10th May 1942 - 10th July 1942
The SS Nankin, on which I was travelling as a passenger from Australia to India, was caught by a German raider on the 10th May, 1942, in about latitude 270 south, longitude 900 east.
It was a Sunday, and at about 8 o’clock in the morning, an unidentified plane was seen overhead, at a considerable altitude. It was thought by the majority of people that this unidentified plane was either a British or American plane, but during the forenoon, the Chief Officer informed me quietly that the possibility of this plane being from a raider must not be overlooked.

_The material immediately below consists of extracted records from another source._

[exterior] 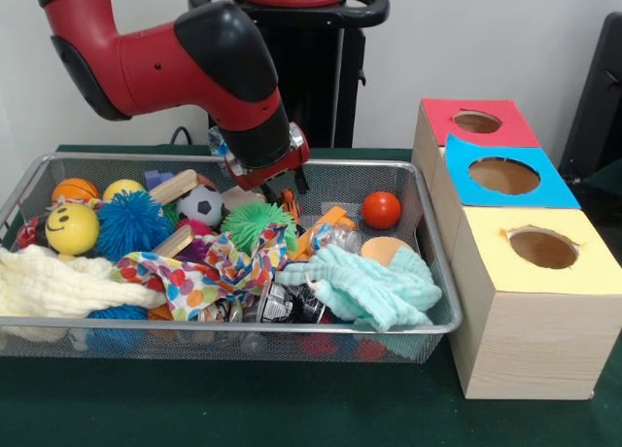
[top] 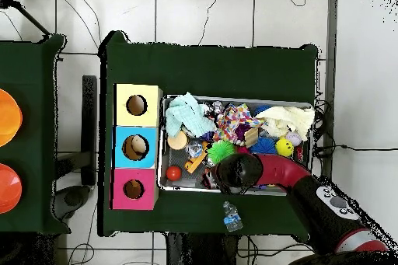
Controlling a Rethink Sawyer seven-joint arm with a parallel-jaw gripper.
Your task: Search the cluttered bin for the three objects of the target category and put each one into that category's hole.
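Observation:
A wire mesh bin holds mixed clutter: a red ball, a green spiky ball, a soccer ball, a yellow smiley ball, a blue spiky ball, wooden blocks and cloths. My gripper hangs low at the bin's far side, just above the green spiky ball and an orange piece. Nothing shows in its grasp. In the overhead view the arm's wrist covers the gripper. Beside the bin stand three boxes with holes: red, blue, yellow.
A teal cloth, a patterned cloth and a cream cloth lie over the near part of the bin. A small water bottle lies on the green table outside the bin. Something tan sits in the blue box's hole.

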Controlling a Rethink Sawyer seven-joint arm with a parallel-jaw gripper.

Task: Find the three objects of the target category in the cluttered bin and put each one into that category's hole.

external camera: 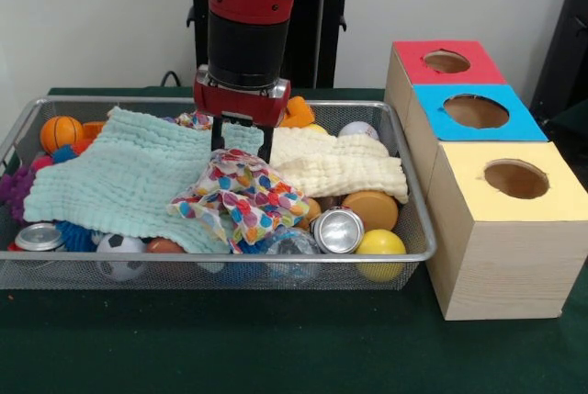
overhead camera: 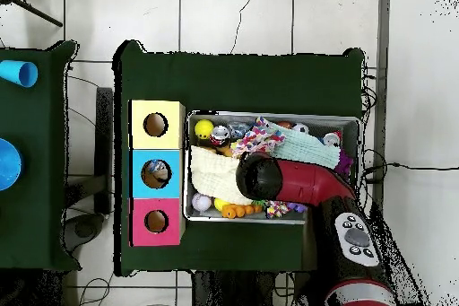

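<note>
Front view shows the red and black arm coming down into the wire-mesh bin, with the gripper lowered near the middle of the bin's far half. Its two dark fingers stand apart with a gap between them, their tips just above or touching the top of a spotted white cloth; they hold nothing that can be seen, and whether they touch the cloth cannot be told. The spotted cloth lies partly spread out in the middle of the bin, between a mint towel on one side and a cream towel on the other. A second scrap of printed cloth peeks out just beside the gripper's base at the far rim. Around the towels lie a small basketball, a small football, two cans, a yellow ball and an orange duck. Beside the bin stand three wooden boxes in a row, and the nearest has a yellow top with the round hole; behind it come the blue-topped box and the red-topped box. In the overhead view the arm covers the bin's middle, and the yellow box's hole lies just beside the bin's short end.
</note>
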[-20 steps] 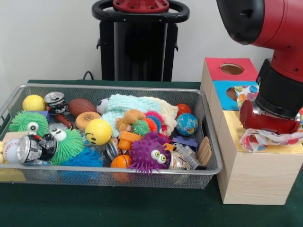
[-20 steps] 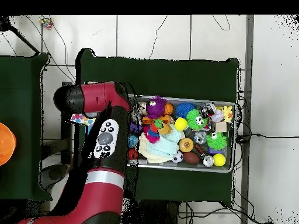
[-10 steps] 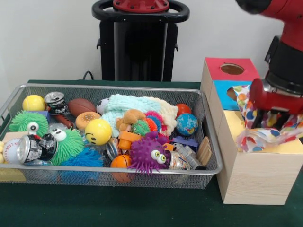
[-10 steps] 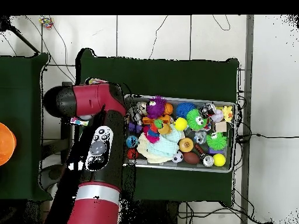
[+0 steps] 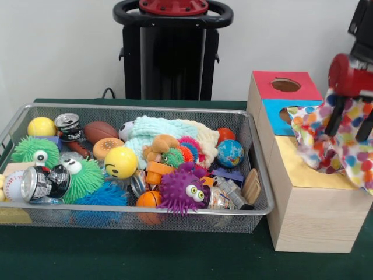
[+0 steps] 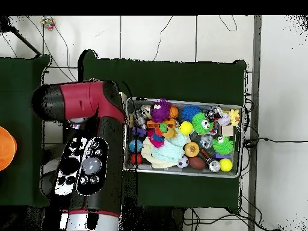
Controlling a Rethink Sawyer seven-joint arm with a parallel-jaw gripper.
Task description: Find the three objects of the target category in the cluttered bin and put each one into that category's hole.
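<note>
Gripper: the gripper (image 5: 354, 123) is seen at the right edge of the front view, above the wooden box; its dark fingers (image 5: 334, 121) are clamped on the polka-dot cloth (image 5: 331, 144), which hangs from them and drapes over the box top.
Task item location: the polka-dot cloth is held over the yellow panel (image 5: 303, 168), its lower folds lying against the box's right part; whether it touches the blue panel's hole cannot be told.
Wooden box: the wooden box (image 5: 312, 214) stands on the tabletop (image 5: 134, 256) just beside the bin's right end. Three panels are seen: red (image 5: 284, 85) with an oval hole, blue (image 5: 281, 114) with a hole partly covered by the cloth, then yellow.
Bin: the wire mesh bin (image 5: 145, 217) is filled nearly edge to edge.
Bin contents: a yellow smiley ball (image 5: 120, 161), a purple spiky toy with eyes (image 5: 184, 192), green fuzzy toys (image 5: 84, 178), a pale knitted cloth (image 5: 166, 131), a globe ball (image 5: 230, 153), a small brown football (image 5: 100, 131), an orange basketball (image 5: 149, 200) and crushed cans (image 5: 44, 182) are noted.
Open room: bare green tabletop is seen in front of the bin and box.
Markings: print on the cans is not legible.
Overhead view: the arm (image 6: 91, 156) covers the box; the bin (image 6: 236, 173) is left uncovered.
</note>
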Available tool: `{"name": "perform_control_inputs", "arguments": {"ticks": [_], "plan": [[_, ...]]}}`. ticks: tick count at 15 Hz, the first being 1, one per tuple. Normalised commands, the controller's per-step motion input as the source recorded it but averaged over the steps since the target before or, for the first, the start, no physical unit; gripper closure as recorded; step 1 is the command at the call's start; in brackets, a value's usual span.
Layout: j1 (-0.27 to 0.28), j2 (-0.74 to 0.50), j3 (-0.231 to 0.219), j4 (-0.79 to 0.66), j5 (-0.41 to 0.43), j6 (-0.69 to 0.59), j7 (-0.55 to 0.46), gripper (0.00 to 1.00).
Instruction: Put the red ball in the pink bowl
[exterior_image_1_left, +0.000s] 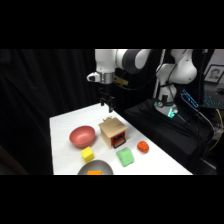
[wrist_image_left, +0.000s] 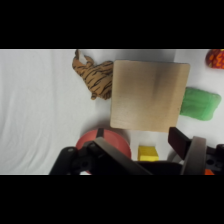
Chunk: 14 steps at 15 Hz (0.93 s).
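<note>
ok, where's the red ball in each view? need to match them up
Side view: the red ball lies on the white table, right of the green block, near the table's right edge.
Wrist view: the red ball is cut off at the picture's upper right corner, above the green block.
Shared landmark: the tan box, with the green block between it and the ball.

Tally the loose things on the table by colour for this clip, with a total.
Red or pink: 2, the red ball and the pink bowl
Yellow: 1, a block
Green: 1, a block
Tan: 1, a box
Grey: 1, a dish
Striped orange: 1, a toy tiger
Total: 7
</note>
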Motion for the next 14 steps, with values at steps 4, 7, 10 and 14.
{"name": "perform_control_inputs", "arguments": {"ticks": [4, 7, 10, 14], "plan": [[0.011, -0.07, 0.035, -0.05, 0.040, 0.01, 0.03, 0.00], [0.051, -0.17, 0.061, -0.13, 0.113, 0.01, 0.05, 0.00], [0.084, -0.22, 0.090, -0.24, 0.122, 0.05, 0.14, 0.00], [0.123, -0.25, 0.113, -0.34, 0.149, 0.14, 0.18, 0.00]]}}
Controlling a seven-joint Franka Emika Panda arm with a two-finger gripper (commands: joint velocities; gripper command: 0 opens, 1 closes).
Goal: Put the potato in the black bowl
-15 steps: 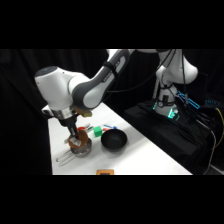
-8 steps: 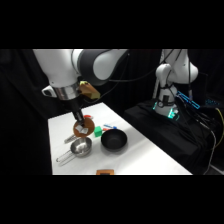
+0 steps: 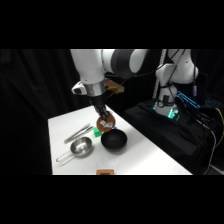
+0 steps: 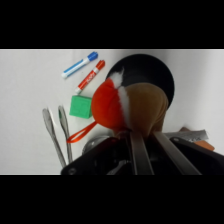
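Observation:
A rounded lump, the potato [image 4: 145, 107], is brown on one side and red-orange on the other, with a white band between. My gripper [image 4: 150, 142] is shut on it and holds it in the air. The black bowl [image 4: 155, 75] shows just behind and below it in the wrist view. From the side, the potato [image 3: 106, 122] hangs in my gripper [image 3: 104, 120] just above the far left rim of the black bowl [image 3: 114, 141].
A small silver pan [image 3: 80, 147] with a handle lies left of the bowl, with metal tongs [image 3: 79, 133] behind it. A green cube [image 4: 80, 106], a blue marker [image 4: 80, 65] and a red marker [image 4: 91, 76] lie nearby. A flat orange block [image 3: 105, 172] sits at the front edge.
The arm has risen and swung right, carrying the potato from over the silver pan to the bowl's rim.

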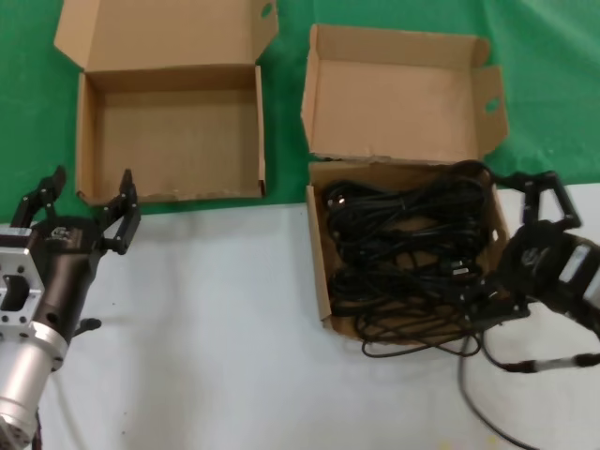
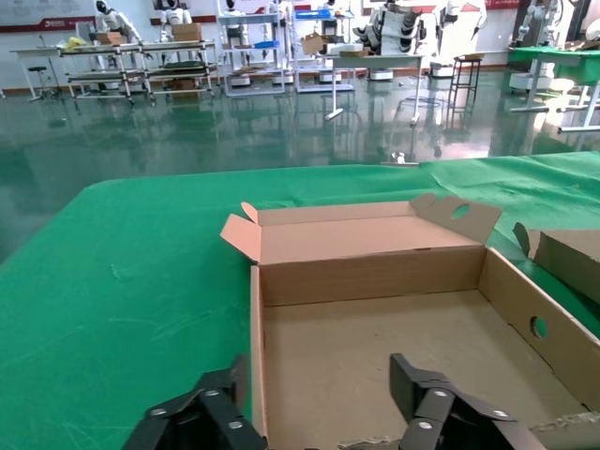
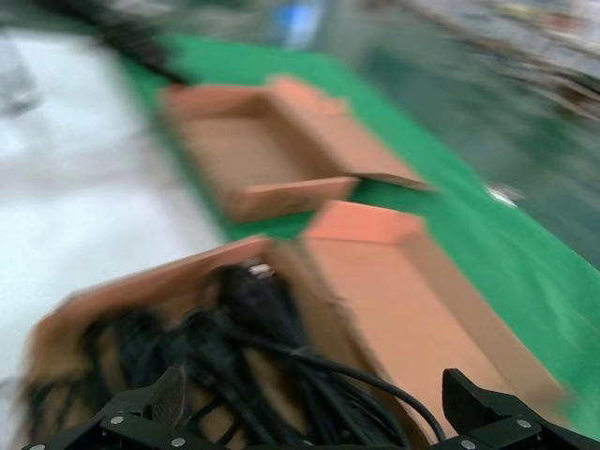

Shortly after lunch - about 2 p.m. - the plane came overhead again, but this time very low, in an endeavour to sweep away our aerial. We had, however, since leaving Melbourne in the SS Nankin, organised anti-submarine watchers on the upper deck, where there were also machine guns, and the people who were on the submarine watch at the time managed to keep the plane at sufficient elevation to prevent it from sweeping away our wireless aerial. It thereupon started to machine gun the ship, and very shortly afterwards the raider itself came up and started shelling. Our own gun went into action, but it was only a small gun compared with the raider’s guns, and so the raider just lay back well out of range of our gun, and then proceeded to straddle the ship from side to side and fore and aft until it got the exact range. All this time, SS Nankin was sending out an S.O.S. giving our position, and advising that we were being attacked by a raider. Eventually, the raider got our exact range, and holed us just above the waterline, on the port bow.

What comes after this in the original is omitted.